▶ Exercise:
Start at the first line of the material below and retype each line through the one containing "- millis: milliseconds", exactly.

(Beginning of Data for this task)

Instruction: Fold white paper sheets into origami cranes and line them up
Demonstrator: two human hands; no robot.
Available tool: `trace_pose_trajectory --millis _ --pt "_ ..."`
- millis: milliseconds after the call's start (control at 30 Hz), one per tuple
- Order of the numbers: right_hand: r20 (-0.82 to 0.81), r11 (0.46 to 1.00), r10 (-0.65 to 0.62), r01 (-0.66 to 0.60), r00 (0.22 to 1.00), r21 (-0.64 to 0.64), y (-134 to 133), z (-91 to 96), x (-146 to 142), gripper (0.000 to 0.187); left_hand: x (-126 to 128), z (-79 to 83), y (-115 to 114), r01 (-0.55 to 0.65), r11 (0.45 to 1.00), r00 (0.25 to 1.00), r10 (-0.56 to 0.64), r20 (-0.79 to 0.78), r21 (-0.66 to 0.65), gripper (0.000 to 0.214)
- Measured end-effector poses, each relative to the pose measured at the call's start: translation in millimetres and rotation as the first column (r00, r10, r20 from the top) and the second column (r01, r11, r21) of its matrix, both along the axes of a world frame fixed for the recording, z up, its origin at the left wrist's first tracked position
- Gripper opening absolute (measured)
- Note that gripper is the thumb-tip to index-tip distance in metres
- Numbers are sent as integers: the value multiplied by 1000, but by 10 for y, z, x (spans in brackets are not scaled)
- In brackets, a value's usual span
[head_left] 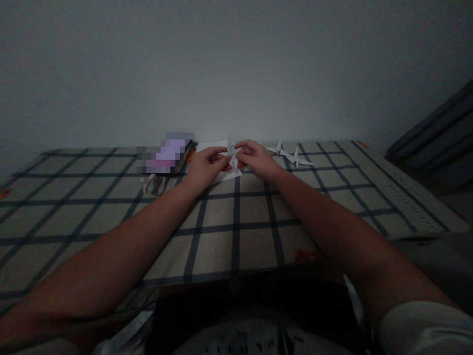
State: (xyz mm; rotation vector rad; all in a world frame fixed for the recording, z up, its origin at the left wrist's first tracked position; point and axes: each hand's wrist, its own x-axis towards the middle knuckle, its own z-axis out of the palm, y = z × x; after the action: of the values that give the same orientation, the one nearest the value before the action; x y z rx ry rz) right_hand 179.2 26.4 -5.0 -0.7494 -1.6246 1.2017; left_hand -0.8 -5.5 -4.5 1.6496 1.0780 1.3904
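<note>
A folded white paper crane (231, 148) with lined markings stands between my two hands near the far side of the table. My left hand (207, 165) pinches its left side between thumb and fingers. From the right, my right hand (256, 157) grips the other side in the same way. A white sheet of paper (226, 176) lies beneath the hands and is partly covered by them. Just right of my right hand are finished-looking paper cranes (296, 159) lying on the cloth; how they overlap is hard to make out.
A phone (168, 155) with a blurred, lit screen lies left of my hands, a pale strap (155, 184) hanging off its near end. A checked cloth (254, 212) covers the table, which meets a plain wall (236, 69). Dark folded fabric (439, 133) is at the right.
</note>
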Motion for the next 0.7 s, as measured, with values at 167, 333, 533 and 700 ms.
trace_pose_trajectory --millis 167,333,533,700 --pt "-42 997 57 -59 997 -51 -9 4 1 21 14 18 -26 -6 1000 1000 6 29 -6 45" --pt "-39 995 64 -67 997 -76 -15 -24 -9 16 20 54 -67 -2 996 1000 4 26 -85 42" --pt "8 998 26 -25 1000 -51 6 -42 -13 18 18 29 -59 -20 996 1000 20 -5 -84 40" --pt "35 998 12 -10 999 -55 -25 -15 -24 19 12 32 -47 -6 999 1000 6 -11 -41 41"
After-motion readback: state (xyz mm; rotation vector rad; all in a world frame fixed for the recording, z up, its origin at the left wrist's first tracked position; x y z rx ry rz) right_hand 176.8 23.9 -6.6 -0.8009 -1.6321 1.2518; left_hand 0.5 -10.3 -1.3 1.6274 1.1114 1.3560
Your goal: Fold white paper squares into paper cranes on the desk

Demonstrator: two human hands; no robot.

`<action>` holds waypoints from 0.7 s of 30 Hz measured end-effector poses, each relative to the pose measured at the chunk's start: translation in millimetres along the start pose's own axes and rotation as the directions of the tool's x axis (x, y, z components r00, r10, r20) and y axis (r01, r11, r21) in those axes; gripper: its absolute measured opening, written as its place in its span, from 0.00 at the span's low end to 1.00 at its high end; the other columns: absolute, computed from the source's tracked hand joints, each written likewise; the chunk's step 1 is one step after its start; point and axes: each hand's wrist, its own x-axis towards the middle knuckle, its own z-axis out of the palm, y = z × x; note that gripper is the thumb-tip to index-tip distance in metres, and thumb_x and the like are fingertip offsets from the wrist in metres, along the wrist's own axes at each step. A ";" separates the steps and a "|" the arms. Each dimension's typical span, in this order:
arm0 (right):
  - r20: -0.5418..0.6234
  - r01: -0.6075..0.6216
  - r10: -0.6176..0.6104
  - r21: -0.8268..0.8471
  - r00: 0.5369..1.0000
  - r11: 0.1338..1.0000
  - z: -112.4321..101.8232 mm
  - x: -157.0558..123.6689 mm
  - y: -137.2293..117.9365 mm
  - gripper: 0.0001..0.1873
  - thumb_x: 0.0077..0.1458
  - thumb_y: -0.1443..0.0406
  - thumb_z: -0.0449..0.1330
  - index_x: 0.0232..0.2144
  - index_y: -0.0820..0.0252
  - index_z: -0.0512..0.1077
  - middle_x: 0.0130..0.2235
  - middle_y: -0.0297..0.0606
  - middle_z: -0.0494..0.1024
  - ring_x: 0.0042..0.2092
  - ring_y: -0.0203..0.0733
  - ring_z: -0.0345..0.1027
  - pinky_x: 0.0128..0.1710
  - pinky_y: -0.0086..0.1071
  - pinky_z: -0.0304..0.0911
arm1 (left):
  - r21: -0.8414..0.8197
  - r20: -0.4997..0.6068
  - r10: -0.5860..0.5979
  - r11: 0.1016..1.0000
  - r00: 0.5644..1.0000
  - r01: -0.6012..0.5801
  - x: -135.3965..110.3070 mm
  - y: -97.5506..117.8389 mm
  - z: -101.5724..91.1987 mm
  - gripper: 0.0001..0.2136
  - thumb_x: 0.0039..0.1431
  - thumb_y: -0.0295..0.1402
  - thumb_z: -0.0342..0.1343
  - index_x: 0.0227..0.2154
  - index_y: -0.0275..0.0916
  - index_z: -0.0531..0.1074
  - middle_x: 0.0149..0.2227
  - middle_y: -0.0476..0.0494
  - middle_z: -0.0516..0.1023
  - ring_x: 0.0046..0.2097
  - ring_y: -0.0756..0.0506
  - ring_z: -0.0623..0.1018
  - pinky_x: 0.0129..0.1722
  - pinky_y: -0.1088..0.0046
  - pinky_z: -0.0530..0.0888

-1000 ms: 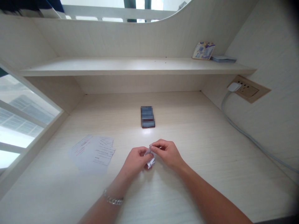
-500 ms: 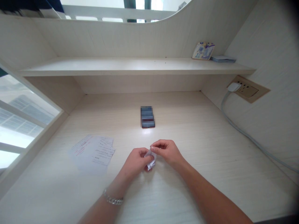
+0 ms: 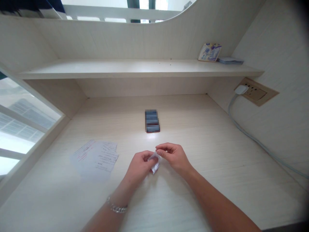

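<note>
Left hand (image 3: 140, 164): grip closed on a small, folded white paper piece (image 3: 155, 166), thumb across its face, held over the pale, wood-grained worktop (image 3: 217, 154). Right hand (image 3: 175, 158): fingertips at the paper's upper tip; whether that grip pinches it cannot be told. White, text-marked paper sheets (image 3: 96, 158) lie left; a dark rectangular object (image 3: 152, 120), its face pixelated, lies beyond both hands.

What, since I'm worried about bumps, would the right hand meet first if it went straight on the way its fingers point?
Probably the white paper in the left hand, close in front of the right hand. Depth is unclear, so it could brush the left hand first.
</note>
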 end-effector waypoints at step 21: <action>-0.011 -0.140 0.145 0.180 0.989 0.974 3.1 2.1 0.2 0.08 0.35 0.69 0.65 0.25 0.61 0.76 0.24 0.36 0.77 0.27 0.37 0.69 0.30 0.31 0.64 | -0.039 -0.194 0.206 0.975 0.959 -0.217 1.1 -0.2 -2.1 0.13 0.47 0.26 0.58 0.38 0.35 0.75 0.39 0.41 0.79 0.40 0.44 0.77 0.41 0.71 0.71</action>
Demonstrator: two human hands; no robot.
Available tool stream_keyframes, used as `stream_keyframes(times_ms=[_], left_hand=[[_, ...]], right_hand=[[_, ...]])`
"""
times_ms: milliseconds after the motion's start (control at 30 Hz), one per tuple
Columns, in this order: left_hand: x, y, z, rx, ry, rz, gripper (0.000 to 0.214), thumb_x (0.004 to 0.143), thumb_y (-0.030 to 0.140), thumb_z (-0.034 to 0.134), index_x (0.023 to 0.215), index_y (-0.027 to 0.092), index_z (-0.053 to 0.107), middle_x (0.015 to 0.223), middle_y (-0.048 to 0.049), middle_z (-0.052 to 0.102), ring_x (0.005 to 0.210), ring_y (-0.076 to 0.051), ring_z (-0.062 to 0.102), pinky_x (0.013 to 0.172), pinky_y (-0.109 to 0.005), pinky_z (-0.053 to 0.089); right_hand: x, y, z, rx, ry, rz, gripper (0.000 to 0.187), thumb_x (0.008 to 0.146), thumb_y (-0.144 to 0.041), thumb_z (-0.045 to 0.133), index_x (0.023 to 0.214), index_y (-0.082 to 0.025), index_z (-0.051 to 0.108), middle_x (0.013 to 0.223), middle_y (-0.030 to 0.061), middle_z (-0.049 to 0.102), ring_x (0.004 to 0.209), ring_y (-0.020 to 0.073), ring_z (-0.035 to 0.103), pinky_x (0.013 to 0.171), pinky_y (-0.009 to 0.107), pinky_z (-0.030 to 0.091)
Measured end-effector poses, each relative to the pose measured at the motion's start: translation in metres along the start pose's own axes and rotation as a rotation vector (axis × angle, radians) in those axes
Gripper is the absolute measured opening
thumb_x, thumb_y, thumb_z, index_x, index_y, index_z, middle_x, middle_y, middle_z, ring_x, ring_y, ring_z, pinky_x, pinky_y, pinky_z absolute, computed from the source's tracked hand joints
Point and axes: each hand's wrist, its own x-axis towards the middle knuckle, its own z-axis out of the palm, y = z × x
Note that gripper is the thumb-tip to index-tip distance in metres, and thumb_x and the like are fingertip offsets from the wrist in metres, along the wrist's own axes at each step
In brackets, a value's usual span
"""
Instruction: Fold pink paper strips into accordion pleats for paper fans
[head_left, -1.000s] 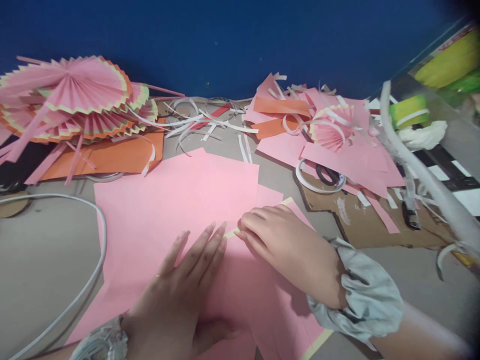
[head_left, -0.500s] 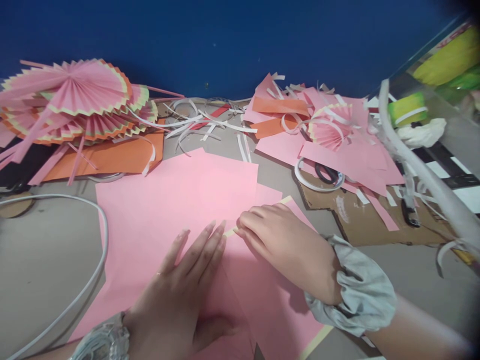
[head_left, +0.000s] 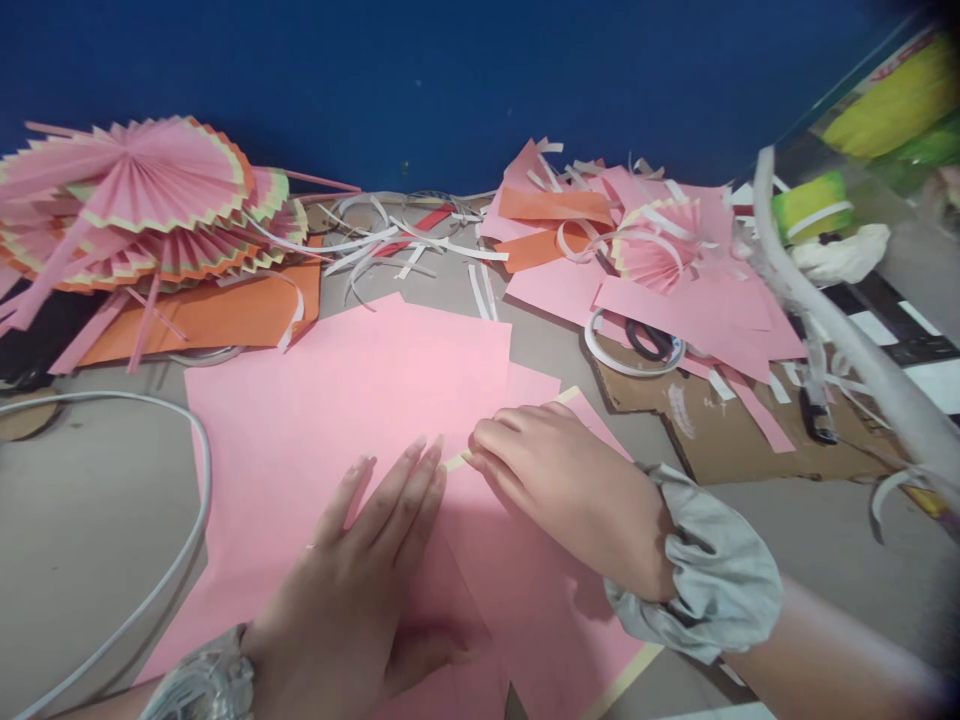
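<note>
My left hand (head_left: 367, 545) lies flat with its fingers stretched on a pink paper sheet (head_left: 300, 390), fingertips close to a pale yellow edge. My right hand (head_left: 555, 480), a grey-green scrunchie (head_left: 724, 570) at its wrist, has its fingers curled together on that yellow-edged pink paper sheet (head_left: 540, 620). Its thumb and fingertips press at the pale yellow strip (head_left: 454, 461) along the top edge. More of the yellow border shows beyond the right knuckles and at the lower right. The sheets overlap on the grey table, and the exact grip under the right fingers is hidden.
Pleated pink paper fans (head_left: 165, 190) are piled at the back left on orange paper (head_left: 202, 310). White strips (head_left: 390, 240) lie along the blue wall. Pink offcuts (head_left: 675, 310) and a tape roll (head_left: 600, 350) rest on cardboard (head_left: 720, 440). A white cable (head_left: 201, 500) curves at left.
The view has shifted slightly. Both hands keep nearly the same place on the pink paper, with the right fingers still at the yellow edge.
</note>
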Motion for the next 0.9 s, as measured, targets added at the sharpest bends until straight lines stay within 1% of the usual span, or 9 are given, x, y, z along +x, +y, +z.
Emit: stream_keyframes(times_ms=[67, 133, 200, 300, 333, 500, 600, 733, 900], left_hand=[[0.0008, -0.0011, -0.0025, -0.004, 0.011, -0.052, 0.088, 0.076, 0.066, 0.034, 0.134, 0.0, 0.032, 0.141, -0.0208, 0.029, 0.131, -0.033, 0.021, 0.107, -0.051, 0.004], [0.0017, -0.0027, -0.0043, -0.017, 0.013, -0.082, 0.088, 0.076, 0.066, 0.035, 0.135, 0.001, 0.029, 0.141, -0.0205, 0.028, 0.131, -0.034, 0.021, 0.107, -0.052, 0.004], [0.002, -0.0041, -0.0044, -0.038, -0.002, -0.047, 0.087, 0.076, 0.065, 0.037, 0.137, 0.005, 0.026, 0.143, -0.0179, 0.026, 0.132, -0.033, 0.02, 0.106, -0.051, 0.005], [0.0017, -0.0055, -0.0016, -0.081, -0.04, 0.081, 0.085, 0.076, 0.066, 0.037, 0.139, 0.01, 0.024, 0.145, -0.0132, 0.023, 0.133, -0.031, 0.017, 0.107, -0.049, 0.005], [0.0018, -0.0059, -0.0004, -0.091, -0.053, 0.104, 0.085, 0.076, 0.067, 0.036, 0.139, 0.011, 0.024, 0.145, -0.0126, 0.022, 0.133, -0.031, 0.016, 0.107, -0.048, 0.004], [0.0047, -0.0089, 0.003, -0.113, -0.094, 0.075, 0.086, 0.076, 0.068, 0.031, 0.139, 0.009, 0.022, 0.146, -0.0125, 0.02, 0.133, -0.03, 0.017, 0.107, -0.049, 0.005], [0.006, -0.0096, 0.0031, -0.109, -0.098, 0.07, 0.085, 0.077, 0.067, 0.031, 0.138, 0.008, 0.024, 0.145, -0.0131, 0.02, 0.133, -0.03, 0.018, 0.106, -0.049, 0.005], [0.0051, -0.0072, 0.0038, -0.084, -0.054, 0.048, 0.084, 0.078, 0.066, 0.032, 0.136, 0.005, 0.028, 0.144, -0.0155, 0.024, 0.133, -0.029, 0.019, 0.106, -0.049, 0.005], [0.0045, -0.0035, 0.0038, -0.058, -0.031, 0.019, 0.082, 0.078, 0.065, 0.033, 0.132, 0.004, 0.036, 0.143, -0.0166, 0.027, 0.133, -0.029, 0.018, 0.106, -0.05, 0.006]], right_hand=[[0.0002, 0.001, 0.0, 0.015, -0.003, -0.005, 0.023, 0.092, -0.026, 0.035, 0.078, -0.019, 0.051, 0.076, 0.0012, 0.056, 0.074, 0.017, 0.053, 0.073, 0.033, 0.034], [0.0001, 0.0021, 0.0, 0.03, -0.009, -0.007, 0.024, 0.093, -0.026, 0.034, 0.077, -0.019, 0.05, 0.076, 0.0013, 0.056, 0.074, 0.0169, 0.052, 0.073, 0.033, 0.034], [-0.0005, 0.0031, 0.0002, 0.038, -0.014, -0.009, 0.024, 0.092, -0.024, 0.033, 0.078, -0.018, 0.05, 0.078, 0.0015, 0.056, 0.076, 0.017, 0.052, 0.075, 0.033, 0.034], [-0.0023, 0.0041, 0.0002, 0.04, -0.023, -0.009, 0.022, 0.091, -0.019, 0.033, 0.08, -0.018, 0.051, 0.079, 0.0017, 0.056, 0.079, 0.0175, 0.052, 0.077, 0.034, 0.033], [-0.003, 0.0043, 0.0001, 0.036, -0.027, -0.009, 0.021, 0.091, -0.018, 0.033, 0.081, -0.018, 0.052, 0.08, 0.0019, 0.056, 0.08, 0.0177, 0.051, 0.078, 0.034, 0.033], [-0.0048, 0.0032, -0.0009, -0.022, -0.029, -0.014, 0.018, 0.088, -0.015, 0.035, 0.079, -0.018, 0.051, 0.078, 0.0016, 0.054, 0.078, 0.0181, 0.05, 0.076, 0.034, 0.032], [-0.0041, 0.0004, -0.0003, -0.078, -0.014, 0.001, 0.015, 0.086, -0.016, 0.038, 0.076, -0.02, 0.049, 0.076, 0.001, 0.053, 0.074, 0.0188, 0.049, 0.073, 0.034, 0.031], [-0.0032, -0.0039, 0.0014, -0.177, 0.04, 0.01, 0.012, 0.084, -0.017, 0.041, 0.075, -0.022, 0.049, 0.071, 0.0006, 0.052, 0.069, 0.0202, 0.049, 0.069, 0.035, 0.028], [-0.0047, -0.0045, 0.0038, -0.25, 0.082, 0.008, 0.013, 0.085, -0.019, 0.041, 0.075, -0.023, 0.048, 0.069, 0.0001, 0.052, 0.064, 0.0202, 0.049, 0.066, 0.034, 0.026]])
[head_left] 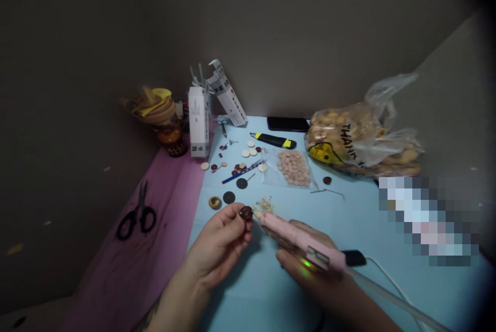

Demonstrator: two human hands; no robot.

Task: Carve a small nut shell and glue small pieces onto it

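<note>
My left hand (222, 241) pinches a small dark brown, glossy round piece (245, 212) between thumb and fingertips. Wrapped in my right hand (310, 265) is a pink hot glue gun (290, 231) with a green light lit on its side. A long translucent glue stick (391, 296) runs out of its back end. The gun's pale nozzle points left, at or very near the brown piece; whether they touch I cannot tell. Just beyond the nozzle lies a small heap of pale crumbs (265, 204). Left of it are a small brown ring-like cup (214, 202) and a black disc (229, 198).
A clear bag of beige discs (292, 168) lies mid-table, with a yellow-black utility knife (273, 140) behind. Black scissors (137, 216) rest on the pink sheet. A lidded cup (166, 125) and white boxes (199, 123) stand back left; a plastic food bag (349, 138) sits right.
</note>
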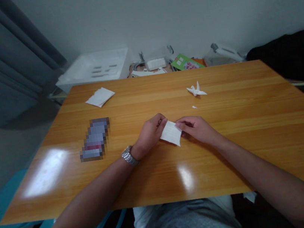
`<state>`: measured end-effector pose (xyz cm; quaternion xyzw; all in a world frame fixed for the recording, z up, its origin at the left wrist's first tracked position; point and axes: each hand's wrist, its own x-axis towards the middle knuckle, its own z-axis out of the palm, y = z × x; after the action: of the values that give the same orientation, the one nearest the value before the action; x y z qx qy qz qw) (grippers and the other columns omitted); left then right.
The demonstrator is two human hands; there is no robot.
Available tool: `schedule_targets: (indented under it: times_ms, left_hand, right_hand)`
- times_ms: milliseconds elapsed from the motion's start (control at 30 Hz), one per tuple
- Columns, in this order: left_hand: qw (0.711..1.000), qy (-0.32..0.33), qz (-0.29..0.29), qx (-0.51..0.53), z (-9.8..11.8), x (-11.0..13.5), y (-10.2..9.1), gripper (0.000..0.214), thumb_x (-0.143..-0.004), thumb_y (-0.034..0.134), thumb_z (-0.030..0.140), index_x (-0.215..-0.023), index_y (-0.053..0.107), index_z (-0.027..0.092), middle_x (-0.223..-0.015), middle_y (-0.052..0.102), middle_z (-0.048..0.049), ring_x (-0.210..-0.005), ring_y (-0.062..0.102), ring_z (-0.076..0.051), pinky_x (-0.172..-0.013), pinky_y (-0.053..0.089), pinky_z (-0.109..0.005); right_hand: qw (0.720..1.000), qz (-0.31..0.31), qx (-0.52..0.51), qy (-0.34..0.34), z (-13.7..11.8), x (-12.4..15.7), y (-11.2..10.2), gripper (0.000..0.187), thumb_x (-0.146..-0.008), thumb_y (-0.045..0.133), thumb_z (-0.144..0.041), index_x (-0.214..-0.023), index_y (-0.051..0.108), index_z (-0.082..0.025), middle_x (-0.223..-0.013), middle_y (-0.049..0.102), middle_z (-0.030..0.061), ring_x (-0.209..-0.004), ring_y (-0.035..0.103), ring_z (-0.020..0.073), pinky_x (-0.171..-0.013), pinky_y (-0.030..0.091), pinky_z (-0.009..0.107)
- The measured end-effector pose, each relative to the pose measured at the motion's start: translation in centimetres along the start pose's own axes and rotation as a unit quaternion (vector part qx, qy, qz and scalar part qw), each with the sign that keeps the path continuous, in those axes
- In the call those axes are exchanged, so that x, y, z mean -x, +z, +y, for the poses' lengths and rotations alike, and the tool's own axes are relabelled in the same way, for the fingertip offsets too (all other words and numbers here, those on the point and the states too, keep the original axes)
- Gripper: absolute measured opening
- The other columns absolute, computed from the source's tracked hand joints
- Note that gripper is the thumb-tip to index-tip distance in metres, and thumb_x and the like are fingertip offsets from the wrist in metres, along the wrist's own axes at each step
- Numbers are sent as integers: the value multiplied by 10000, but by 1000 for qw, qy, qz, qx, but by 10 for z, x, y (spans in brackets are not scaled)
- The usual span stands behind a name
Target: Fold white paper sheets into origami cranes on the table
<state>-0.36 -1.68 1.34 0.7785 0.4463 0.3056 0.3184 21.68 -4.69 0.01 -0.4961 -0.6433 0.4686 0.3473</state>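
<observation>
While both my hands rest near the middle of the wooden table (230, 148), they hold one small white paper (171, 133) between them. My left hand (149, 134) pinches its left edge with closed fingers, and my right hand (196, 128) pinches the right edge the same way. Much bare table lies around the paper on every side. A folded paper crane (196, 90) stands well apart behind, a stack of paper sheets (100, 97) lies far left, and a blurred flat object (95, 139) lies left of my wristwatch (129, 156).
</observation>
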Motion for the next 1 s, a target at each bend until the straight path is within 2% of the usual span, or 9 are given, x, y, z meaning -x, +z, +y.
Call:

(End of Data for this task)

▶ Solution to this exercise:
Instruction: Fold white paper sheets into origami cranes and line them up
Demonstrator: two human hands; no robot.
Available tool: `trace_pose_trajectory --millis _ --pt "_ ..."`
- millis: milliseconds after the call's start (control at 30 Hz), one per tuple

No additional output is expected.